REQUIRED ACTION
Can the data below be echoed back word for word?

INFORMATION SHOWN
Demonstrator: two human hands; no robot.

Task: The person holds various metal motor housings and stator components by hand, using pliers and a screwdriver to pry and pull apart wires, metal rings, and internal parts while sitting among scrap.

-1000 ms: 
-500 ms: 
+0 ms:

RESULT BELOW
Demonstrator: two human hands; no robot.

Task: The person holds various metal motor housings and stator components by hand, using pliers and a screwdriver to pry and pull apart wires, metal rings, and internal parts while sitting among scrap.

-1000 ms: 
-500 ms: 
+0 ms:

The complete answer has now been given.